In this groundbreaking cookbook, Nina Simonds offers us more than 175 luscious recipes, along with practical tips for a sensible lifestyle, that demonstrate that health-giving foods not only provide... This description may be from another edition of this product.

Customer Reviews

5 ratings

Delicious!

You will try one recipe after another and be impressed with the results. There are lots of veggies but you you will eat in delight at the flavors and textures and not because they are good for you. The recipes are easy enough for any night and special enough for company.

Great Taste and Easy to follow

So far I have made several things from this book and cant get enough! I cook for my friends and am always trying to come up with new recipes to try when I came across this book and had to buy it one the spot. The recipes are easy to prepare, the ingredients are not hard to find either. I am going to get her other cookbooks, if they are anything like this one I will be so happy. There is a section in this book that has come amazing marinades and surprize you do not need to marinate them overnight. Highly recommend this cookbook escpecially if you are into the Asian Fusion genre.
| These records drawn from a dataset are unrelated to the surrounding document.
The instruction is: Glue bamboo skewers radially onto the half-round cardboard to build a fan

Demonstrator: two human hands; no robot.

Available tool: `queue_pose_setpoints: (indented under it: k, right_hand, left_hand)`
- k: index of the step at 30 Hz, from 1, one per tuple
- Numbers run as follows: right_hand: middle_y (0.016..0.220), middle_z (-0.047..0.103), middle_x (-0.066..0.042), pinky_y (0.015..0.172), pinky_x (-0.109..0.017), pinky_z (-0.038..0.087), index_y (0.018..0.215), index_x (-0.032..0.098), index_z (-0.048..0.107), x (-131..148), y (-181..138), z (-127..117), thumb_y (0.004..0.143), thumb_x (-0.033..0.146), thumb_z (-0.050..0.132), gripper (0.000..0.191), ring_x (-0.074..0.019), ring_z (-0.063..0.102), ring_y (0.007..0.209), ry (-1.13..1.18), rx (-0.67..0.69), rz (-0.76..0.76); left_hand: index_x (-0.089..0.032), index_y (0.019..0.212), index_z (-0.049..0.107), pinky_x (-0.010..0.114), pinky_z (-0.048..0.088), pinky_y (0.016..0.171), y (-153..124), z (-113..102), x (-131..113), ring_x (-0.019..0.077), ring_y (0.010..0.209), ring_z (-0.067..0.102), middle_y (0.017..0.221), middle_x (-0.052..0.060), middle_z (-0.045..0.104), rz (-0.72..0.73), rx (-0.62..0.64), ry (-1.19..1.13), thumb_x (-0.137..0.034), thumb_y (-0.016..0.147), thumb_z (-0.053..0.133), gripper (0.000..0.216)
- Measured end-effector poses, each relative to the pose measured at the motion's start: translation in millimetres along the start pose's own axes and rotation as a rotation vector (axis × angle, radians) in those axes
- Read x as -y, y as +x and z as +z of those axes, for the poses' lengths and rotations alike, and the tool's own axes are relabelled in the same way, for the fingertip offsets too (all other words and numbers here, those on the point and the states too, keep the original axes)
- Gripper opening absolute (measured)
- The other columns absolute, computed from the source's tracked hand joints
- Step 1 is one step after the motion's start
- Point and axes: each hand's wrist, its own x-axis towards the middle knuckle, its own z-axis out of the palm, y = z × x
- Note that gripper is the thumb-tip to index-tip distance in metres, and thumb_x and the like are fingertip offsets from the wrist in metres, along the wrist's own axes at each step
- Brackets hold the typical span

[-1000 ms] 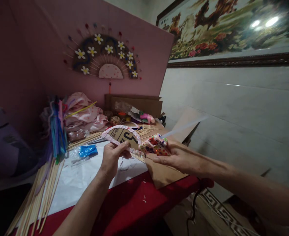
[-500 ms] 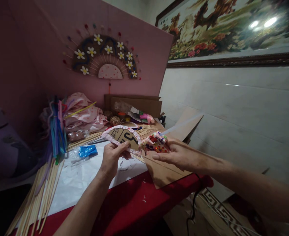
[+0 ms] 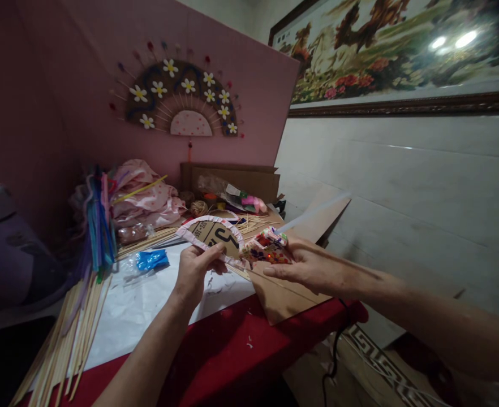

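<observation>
My left hand (image 3: 198, 268) pinches the lower edge of a half-round cardboard piece (image 3: 222, 234) between thumb and fingers. Printed figures show on its brown face, and pink-white fabric is folded over its rim. Wrapped in my right hand (image 3: 302, 265) is a flower-patterned hot glue gun (image 3: 269, 249) with a small red light. A long translucent glue stick (image 3: 313, 213) sticks out of its back. The gun's nozzle end is close to the right corner of the cardboard piece; whether they touch I cannot tell.
Thin wooden sticks (image 3: 67, 339) and colourful pipe cleaners (image 3: 99, 220) lie at left. Pink dotted cloth (image 3: 141, 192) is heaped behind. A blue packet (image 3: 151, 259) rests on white paper (image 3: 122, 322). Brown cardboard (image 3: 287, 297) overhangs the red tablecloth (image 3: 228, 350). A decorated fan (image 3: 181, 96) hangs on the pink board.
</observation>
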Motion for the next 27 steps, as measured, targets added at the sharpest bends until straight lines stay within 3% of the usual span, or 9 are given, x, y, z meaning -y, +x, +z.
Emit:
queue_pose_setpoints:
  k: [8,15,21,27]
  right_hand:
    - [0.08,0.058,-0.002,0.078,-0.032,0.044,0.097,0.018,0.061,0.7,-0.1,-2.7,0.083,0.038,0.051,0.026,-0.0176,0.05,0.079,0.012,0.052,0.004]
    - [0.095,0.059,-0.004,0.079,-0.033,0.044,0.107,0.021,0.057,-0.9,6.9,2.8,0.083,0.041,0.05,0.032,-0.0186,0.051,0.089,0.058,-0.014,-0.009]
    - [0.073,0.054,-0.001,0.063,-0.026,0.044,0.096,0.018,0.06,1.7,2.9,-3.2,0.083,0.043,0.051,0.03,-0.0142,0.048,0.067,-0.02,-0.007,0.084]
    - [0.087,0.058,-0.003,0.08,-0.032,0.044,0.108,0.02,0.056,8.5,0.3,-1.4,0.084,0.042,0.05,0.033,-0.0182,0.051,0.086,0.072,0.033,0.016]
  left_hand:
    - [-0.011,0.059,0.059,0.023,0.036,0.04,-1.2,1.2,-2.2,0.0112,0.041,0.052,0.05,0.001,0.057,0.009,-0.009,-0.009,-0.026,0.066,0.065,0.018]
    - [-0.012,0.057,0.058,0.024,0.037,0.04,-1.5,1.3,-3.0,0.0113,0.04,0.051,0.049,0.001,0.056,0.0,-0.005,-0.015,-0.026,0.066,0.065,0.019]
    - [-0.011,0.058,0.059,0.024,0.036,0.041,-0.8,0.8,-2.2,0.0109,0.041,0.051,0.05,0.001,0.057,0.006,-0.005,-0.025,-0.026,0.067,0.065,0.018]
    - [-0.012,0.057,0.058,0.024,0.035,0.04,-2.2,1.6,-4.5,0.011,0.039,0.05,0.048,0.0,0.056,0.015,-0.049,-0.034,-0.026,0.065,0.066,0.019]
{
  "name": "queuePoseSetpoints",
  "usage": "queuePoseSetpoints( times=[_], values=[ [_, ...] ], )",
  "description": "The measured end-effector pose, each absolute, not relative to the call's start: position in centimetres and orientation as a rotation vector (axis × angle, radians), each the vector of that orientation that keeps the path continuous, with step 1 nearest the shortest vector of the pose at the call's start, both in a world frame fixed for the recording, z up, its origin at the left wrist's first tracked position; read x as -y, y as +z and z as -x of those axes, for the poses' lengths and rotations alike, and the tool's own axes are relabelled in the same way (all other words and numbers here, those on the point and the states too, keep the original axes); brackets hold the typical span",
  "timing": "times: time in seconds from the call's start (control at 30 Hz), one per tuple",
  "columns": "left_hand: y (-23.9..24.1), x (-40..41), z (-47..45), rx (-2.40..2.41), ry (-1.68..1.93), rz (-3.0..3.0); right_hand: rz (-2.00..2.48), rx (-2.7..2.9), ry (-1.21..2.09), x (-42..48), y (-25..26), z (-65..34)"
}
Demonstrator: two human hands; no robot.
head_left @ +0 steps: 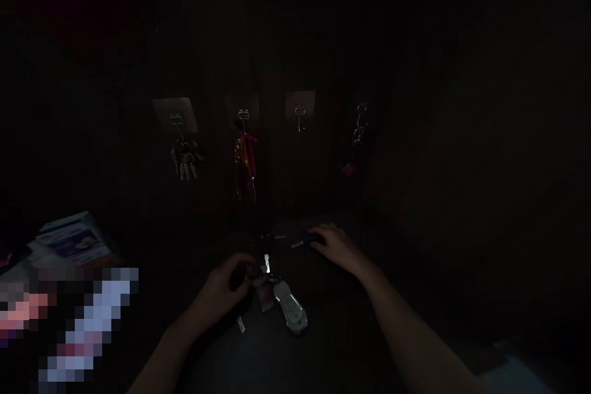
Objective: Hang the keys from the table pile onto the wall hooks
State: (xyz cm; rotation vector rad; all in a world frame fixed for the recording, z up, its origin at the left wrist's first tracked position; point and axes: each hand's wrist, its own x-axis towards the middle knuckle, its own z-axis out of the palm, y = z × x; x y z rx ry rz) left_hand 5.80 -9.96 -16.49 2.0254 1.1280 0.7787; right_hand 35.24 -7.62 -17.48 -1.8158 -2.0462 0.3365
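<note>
In dim light, a bunch of keys lies on a dark surface, with a pale oval fob (pixel 290 309), a small tag (pixel 265 297) and a bright key blade (pixel 266 263) standing out. My left hand (pixel 224 289) is closed at the left of this bunch, thumb and fingers pinched at its ring; the exact grip is dark. Another key blade (pixel 241 324) sticks out below that hand. Farther right, my right hand (pixel 339 249) has its fingers closed on a blue-headed key (pixel 308 238), whose blade points left.
On the wall ahead, one hook carries a key bunch (pixel 185 163), another a red cord (pixel 248 154) with a key. A bare hook (pixel 300 117) and a hook with a red item (pixel 349 169) follow. Packets (pixel 78 240) lie at left; a pale item (pixel 512 369) lies lower right.
</note>
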Motion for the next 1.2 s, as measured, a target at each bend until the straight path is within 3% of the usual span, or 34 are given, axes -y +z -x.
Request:
queuePoseSetpoints(
  times=[0.37, 1.0, 1.2],
  values=[
    [-16.9, 8.2, -4.2, -1.389, 1.114, -1.78, 1.816, 1.993, 0.245, 7.0, -18.6, -35.7],
    [-17.5, 8.3, -4.4, -1.418, 1.084, -1.99, 1.648, 1.725, 0.297, 8.0, -16.2, -33.9],
    [-17.4, 9.2, -5.4, -1.132, 0.827, -2.334, 1.676, 1.755, 0.258, 8.1, -16.2, -33.3]
  ],
)
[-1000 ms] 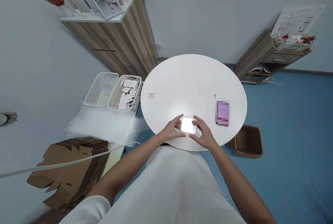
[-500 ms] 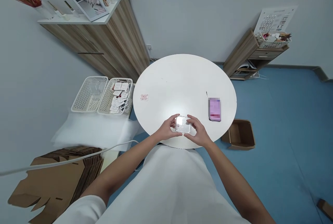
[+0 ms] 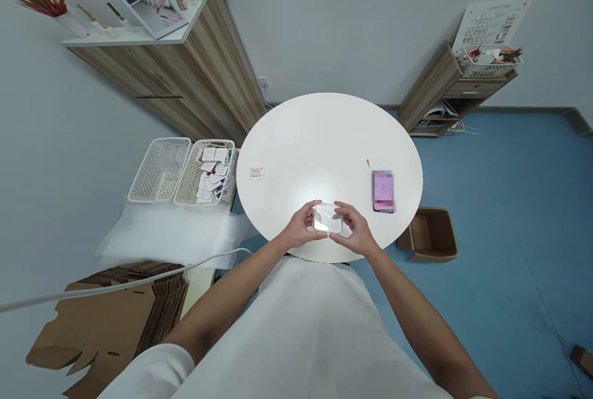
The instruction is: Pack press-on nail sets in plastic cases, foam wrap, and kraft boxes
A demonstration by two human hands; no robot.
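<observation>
Between my two hands, over the near edge of the round white table (image 3: pixel 324 139), is a small clear plastic box (image 3: pixel 327 218). My left hand (image 3: pixel 301 226) grips its left side with fingers above and thumb below. On the right side my right hand (image 3: pixel 356 229) holds it the same way. Glare on the box hides what it contains, if anything. A small card with a pink-red pattern (image 3: pixel 256 173) lies at the table's left. To the right lies a purple pack (image 3: pixel 383 191), its face blurred out.
Two white plastic baskets (image 3: pixel 160 170) stand left of the table, the nearer one holding cards. White sheeting (image 3: pixel 167 232) and flat cardboard (image 3: pixel 106 319) lie below them, crossed by a white cable (image 3: pixel 204 261). An open cardboard box (image 3: pixel 433 235) sits on the floor at right.
The view has shifted slightly. Both hands still hold the clear box, which looks turned or tilted a little.
</observation>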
Nina Simonds cookbooks are simply the best

This book was not my first introduction to Nina Simonds' recipes. I have a very dog-eared copy of Asian Noodles from which I make about ½ dozen recipes on a regular basis and another ½ dozen or so less frequently. Spices of Life provides an expansion of the recipe file for the Nina Simonds pantry. Her recipes are clearly written, easy to follow, and always a success. A very good description of her ingredients list is given in "Basic Staples (with some substitutions)," this is something I wished for with the Asian Noodles book. Now I always have the staples on hand and often I need only pick up a few fresh ingredients at the store, or pull them out of the fridge, to put together a wonderful meal. Everyone in my family including my 4-year-old has a favorite recipe from a Nina Simonds cookbook. I welcome this book on healthy cooking which doesn't simply forbid some foods and scold us for lazy eating so much as it encourages living and eating healthy through easy-to-prepare, family-friendly, delicious recipes. Thank you, Ms. Simonds, for another wonderful cookbook!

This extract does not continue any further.